# Numerical weather prediction data
The following notebook elaborates on how to use the TWIGA API to retrieve and work with weather forecast data. Examples are based on the Unified Model for Southern Africa (below the equator).

In [None]:
#############################
# Load some libraries       #
#############################
import shutil
import requests
import json
import datetime
import pandas as pd
import matplotlib
import numpy as np

# plot figures directly into the notebook
%matplotlib inline

In [None]:
#############################
# TWIGA API settings        #
#############################

# The HydroNET/TWIGA API endpoint
api = 'https://hnapi.hydronet.com/api/'

# The bearer token for the TWIGA user
# this token is used to identify as a valid TWIGA user to the API
api_token = 'eyJhbGciOiJSUzI1NiIsImtpZCI6ImIyY2I4NjU2NjNlY2RiYzEyMGZkOGViYzFkM2ExOGIwIiwidHlwIjoiSldUIn0.eyJuYmYiOjE1NzE4MzEzOTksImV4cCI6MTcyMzA2MjYyOSwiaXNzIjoiaHR0cHM6Ly9vaWRjLmh5ZHJvbmV0LmNvbSIsImF1ZCI6Imh0dHBzOi8vb2lkYy5oeWRyb25ldC5jb20vcmVzb3VyY2VzIiwiY2xpZW50X2lkIjoiaG40cy1wcm9kdWN0aW9uIiwiY2xpZW50X3Byb2ZpbGUiOiJwcm9maWxlIiwiY2xpZW50X2VtYWlsIjoiZW1haWwiLCJjbGllbnRfbmFtZSI6Im5hbWUiLCJjbGllbnRfc3RyaW5nIjoiaWRfdG9rZW4gdG9rZW4iLCJjbGllbnRfb2ZmbGluZV9hY2Nlc3MiOiJvZmZsaW5lX2FjY2VzcyIsInN1YiI6IjQzYmEwNjhjLTI3NzYtNDg1My1hYjc5LTIyMzIxMTE3NzZhMCIsImF1dGhfdGltZSI6MTU3MTgzMTM5OSwiaWRwIjoibG9jYWwiLCJqdGkiOiIyNTg1M2UwNjRjMGFhYjg2N2RmZTgyNjdjNzBmZTcyMCIsInNjb3BlIjpbIm9wZW5pZCIsInByb2ZpbGUiLCJvZmZsaW5lX2FjY2VzcyJdLCJhbXIiOlsicHdkIl19.PhkJ3SVi2ZjBEan9OlV9qpFAV3fqjsPQqQv-gk_ZtWlIuwTvoPMt5whwAa07opUNV5tO_-Jk4B8R-W9x2znMmzA_d9Bjyiwrwto3GgaUBBryXR-GIs21Dy1Hj62qUvUDpI07EQhGeq7SpxYeO0WdK_t-5U-3w3y9WNihvmcyfMsJukw9AOsSObEPUY6YUiTv71vbqKPQc55pbuPHpaDRHZITH0Nps3E_jrnwn9Aepz7B7MDVXyM_vU1Vb-MzAVZq03XvCf_YdWWxQUqPhbBVHcJjfzSQGrFl-8pGMLkHvcx1PgEnrxN9y7JS6tP_D7rZMBwA4vaiHXX5Z1XdBsvwYg'

# Using the token, generate a valid header for requests to the API
api_header = {'content-type': 'application/json', 'Authorization': 'bearer ' + api_token}


# Accessing the available data sources
The TWIGA api holds a lot of data.
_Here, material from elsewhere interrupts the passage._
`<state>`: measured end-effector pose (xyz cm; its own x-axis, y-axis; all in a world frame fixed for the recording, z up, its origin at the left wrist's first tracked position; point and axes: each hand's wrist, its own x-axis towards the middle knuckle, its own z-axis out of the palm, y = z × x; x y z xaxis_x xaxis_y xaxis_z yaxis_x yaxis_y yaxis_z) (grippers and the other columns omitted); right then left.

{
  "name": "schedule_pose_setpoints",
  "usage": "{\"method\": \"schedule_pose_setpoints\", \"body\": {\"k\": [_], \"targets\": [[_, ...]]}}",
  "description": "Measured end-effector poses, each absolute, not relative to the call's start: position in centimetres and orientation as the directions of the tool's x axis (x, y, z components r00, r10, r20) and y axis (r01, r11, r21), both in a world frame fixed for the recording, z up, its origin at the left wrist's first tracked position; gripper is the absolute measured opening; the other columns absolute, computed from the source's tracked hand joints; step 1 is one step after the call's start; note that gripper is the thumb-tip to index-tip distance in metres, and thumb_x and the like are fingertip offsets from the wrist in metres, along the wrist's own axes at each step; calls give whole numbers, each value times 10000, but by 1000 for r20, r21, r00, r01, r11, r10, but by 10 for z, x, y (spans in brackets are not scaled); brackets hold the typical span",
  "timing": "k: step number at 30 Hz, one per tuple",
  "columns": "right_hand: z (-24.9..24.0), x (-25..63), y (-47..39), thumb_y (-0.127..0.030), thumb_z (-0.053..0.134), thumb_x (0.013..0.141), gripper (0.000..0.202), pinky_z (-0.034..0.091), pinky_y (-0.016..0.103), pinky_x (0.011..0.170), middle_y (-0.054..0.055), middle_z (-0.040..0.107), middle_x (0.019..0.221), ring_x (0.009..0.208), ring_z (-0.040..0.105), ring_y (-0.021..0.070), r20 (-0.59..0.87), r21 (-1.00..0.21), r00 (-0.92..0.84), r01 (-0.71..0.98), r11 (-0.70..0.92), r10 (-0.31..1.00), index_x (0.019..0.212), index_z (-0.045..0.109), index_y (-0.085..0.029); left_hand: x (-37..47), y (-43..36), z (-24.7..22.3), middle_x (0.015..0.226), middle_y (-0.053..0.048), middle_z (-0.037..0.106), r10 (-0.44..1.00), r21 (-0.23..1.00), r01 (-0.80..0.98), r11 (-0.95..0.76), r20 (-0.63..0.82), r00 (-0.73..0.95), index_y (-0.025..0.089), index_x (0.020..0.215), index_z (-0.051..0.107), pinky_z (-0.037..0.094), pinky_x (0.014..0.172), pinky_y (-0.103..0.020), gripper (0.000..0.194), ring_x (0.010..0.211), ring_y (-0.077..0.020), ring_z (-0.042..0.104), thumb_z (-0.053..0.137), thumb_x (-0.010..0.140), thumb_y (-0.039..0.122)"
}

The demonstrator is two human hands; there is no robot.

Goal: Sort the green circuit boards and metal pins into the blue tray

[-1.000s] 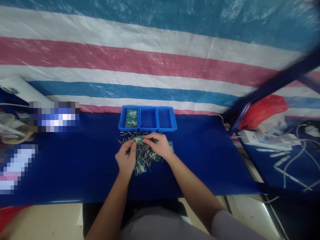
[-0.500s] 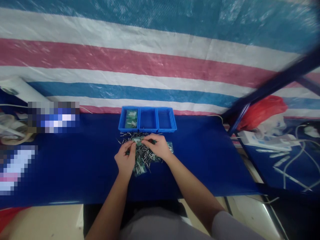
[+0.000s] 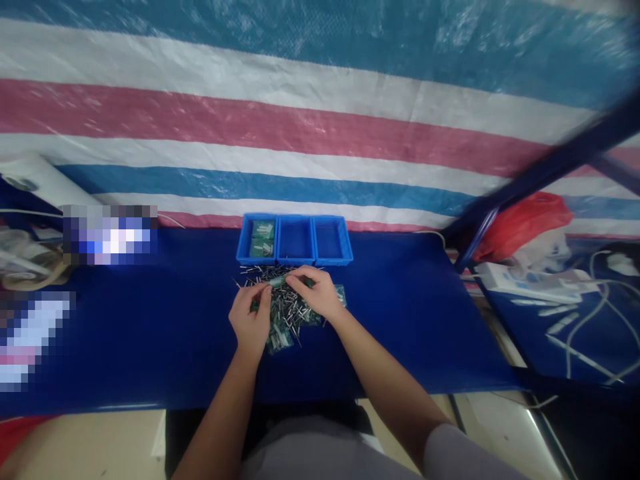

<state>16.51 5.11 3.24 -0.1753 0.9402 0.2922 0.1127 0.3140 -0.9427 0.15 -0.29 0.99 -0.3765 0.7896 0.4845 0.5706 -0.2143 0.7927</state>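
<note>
Between my two hands is a small green-and-clear plastic packet [image 3: 278, 282], pinched at both ends above a heap of thin metal pins or bits [image 3: 295, 312]. My left hand [image 3: 251, 312] grips its left end with thumb and fingers. At the other end, my right hand [image 3: 316, 291] has its fingertips closed on the packet. More such packets lie by the heap, one in front [image 3: 280, 339] and one partly behind my right hand [image 3: 341, 295]. Fingers hide part of the held packet, and its contents are too small to make out.
Behind the heap stand three joined blue bins; the left bin [image 3: 241, 243] holds green packets, the middle bin [image 3: 296, 239] a tiny piece. A blue table [image 3: 410, 320] lies beneath. Right of it are a metal frame [image 3: 473, 243], a red bag [image 3: 530, 223] and a white power strip [image 3: 530, 280].
The packet between my fingers has tilted and looks narrower, its face less visible. Both hands stay in nearly the same place.
</note>
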Motion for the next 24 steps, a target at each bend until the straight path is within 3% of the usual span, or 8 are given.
{"method": "schedule_pose_setpoints", "body": {"k": [4,9,16,22,24], "targets": [[38,165,50,-387,642,913,216,516,300,669,52,738,855,762,656,166,291,-948,-191,76,310,937,888,767,-212,0,-6,3,949,-29,739,817,850,485,-205,421,-393,218,1051,721,547,814,-284,216,835,-141,691,632,892,334],[35,163,50,-327,759,813,123,531,301,666,57,736,903,776,666,169,327,-938,-187,56,343,926,854,744,-212,-1,-9,-2,1008,-43,744,825,868,431,-245,421,-378,214,1086,714,559,875,-308,239,894,-157,713,585,916,323],[33,162,49,-339,789,784,182,528,304,670,20,705,797,697,633,144,264,-960,-188,42,276,946,782,665,-206,3,-6,1,970,-42,749,768,836,501,-221,466,-439,198,998,719,566,810,-269,189,830,-136,708,676,851,310],[35,162,48,-379,769,800,240,531,301,652,31,703,847,704,635,140,271,-963,-189,-40,268,944,937,667,-210,6,-8,5,931,-36,746,780,887,427,-175,390,-490,192,1229,619,566,770,-251,436,790,-126,706,703,829,344],[35,162,49,-373,773,794,264,538,305,670,24,699,848,710,637,138,275,-961,-203,-85,263,940,973,658,-217,5,-9,6,935,-32,744,794,873,451,-185,403,-456,202,1209,642,560,768,-248,396,780,-122,701,686,844,348]]}}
There are different data sources available, each containing relevant data for TWIGA. Using the API one can request data of any of the TWIGA data sources. If you know which datasource you are intersted in, you can direct request data from iw. However, often one of the first steps is to look into what data sources are available.

Getting an overview of the different data sources can be done by sending a request to the 'datasources' endpoint of the TWIGA API.

In [None]:
# an empty request which can be send to the TWIGA API
datasource_metadata = {}

# Send the request to the datasources endpoint of the API
datasource_response = requests.post(api + 'entity/datasources/get', headers=api_header, data=json.dumps(datasource_metadata))
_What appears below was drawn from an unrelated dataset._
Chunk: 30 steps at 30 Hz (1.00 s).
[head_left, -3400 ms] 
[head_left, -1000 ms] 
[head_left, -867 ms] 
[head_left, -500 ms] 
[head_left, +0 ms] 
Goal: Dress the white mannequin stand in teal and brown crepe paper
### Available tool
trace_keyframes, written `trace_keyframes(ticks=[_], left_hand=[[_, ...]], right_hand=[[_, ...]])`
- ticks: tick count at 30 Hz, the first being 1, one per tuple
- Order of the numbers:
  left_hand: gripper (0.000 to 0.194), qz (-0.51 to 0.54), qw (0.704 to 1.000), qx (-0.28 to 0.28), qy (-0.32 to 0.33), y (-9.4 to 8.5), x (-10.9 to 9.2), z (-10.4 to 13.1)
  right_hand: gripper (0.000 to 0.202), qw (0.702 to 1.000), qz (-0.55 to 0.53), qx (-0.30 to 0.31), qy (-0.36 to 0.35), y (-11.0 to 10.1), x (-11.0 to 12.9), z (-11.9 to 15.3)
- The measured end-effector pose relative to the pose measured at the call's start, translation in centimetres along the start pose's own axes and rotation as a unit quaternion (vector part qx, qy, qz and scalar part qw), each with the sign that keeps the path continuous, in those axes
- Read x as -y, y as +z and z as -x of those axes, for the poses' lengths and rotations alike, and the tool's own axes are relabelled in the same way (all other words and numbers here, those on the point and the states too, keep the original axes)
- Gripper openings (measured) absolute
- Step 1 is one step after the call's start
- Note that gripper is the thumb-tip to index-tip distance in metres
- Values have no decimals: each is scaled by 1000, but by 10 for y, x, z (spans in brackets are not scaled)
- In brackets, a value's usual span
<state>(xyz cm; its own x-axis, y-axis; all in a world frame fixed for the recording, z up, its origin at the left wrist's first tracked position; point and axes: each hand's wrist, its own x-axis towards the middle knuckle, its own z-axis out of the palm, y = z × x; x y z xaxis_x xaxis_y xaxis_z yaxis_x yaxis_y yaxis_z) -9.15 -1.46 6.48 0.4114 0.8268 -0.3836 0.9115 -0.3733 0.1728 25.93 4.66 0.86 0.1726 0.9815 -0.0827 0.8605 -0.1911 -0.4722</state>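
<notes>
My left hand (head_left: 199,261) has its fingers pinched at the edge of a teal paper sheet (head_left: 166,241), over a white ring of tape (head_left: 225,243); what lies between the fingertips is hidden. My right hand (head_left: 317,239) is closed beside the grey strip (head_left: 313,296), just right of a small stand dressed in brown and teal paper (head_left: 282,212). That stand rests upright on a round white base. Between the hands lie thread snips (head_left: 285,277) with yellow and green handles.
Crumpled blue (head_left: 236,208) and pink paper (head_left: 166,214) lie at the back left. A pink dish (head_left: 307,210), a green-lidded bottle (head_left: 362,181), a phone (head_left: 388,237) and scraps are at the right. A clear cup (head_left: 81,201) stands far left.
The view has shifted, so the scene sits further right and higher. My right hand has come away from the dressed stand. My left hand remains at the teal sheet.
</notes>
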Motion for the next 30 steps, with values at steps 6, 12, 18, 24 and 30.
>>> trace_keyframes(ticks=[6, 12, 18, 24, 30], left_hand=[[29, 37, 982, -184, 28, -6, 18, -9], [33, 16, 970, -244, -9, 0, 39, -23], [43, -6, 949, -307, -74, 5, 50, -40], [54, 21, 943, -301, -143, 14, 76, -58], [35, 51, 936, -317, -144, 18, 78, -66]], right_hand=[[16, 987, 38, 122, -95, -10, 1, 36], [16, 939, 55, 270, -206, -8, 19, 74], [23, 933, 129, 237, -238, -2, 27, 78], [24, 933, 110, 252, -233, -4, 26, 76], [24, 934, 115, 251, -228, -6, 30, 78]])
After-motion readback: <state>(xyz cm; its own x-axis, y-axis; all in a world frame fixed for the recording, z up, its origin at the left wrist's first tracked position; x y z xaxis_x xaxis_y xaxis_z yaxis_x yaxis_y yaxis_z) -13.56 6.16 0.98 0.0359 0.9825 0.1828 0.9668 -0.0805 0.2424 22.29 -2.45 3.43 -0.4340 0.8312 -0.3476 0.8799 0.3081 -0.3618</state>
# The response of the API is in JSON. Parse this with Python
datasource_metadata = datasource_response.json()

# print the result, as indented json
print(json.dumps(datasource_metadata, indent=2))


# Questions
Question 1, How many datasources are available in the TWIGA platform?
hint, use the len() function of python

In [None]:
# Answer space



In [None]:
# From the response of the TWIGA API we can see that 
# one data source has the code Rain4Africa.SouthernAfrica.UnifiedModel.Deterministic.4km
# this datasource is the NWP data below the equator
# for the remainder of this notebook we will focus on this data source

# store the selected data source code
selected_datasource_code = "Rain4Africa.SouthernAfrica.UnifiedModel.Deterministic.4km"

In [None]:
# json request to ask metadata of a single datasource
request_metadata_um = {
     "DataSourceCodes": [selected_datasource_code]
}

# Send the request to the datasources endpoint of the API
datasource_um_response = requests.post(api + 'entity/datasources/get', headers=api_header, data=json.dumps(request_metadata_um))
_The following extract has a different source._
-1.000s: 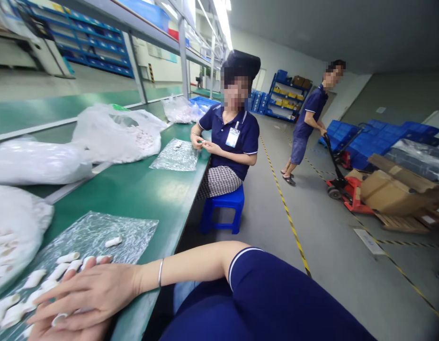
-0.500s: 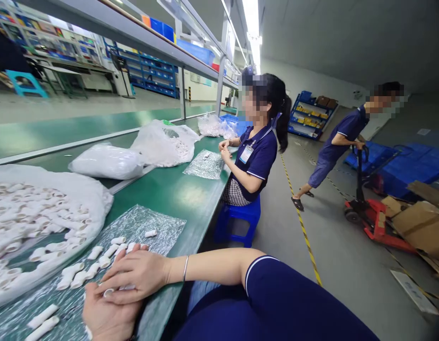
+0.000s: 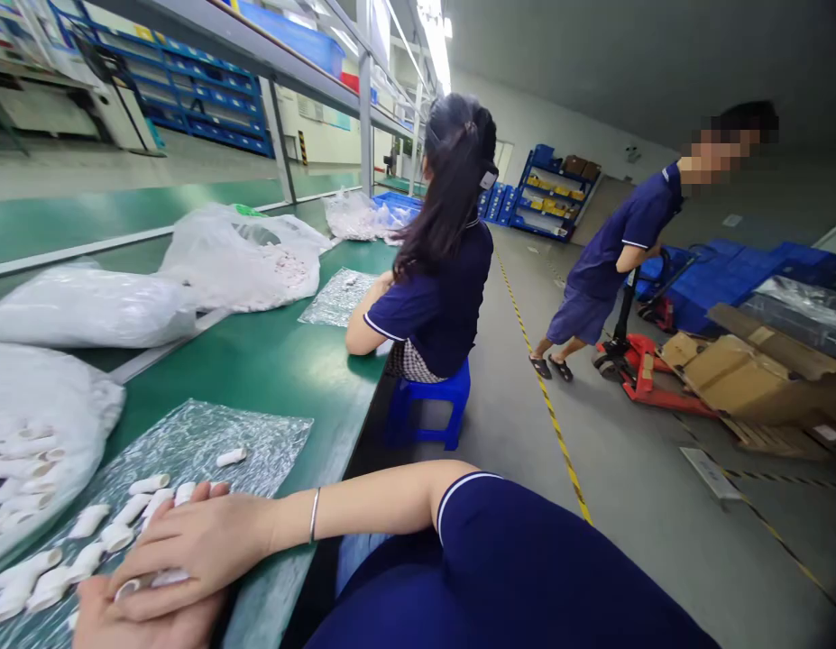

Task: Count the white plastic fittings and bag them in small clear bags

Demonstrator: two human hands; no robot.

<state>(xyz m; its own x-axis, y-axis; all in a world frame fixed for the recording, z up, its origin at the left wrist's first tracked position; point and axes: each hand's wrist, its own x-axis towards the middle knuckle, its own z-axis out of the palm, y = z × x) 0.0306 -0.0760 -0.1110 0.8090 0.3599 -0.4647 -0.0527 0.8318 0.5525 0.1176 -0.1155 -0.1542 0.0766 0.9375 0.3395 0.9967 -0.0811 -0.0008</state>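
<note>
My right hand point(image 3: 201, 539), with a silver bangle on the wrist, lies over my left hand point(image 3: 99, 617) at the table's near edge. Between them is a short white tube piece point(image 3: 128, 590); its round open end shows between the fingers. Most of my left hand is covered by the right or cut off by the frame. Beside the hands, several similar white tube pieces point(image 3: 87, 521) lie on a clear crinkled plastic sheet point(image 3: 255, 433). One single tube piece point(image 3: 232, 457) rests apart on it. A plastic bag point(image 3: 59, 379) at left holds more pieces.
Further along the green table point(image 3: 282, 361) are a stuffed white bag point(image 3: 93, 306) and an opened bag of pieces point(image 3: 255, 270). A co-worker point(image 3: 451, 270) sits on a blue stool point(image 3: 427, 410). Another person point(image 3: 603, 243) handles a red pallet truck point(image 3: 654, 379) carrying cardboard.
My view has swung right, so the table shifts left in the picture. My hands stay together around the tube piece. The seated co-worker has turned away; the person with the pallet truck has stepped.
</note>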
# The response of the API is in JSON. Parse this with Python
datasource_um_metadata = datasource_um_response.json()

# print the result, as indented json
print(json.dumps(datasource_um_metadata, indent=2))

# Questions
Question 2, what is the temporal resolution of the Unified Model data?

Question 3, how many forecast timesteps are there in a modelrun?

Question 4, can you determine how often the UM is run per day?


In [None]:
# Answers space






In [None]:
# Numerical weather models are continously updated. When we are going to request data, we want to
# request data of the latest available model run

# The latest available modelrun can be found in the previous response of the API
# it is defined as the 'EndDate' of the data source

# It is of course possible to write this down manually, but we can extract it directly
# from the JSON response

# the JSON response is nested, we can use this structure to get the value from 'EndDate'
datasource_enddate_string = datasource_metadata['DataSources'].get(selected_datasource_code).get('EndDate')

# the enddate is given as a string (text), in YYYYmmddHHMMSS
# if we convert it into an actual datetime object, we can easily work with it in python
datasource_enddate = datetime.datetime.strptime(datasource_enddate_string, '%Y%m%d%H%M%S')

# Using the answers of question 2 and 3, we can determine up to what moment in the future the NWP has predictions
# the temporal resultion is hourly, and there are up 72 hours time steps into the future
# this means the Unified Model has a forecast horizon of 3 days ahead starting from the model time
# so we can determine what the last available datetime will be
last_model_timestamp = datasource_enddate + datetime.timedelta(days=3)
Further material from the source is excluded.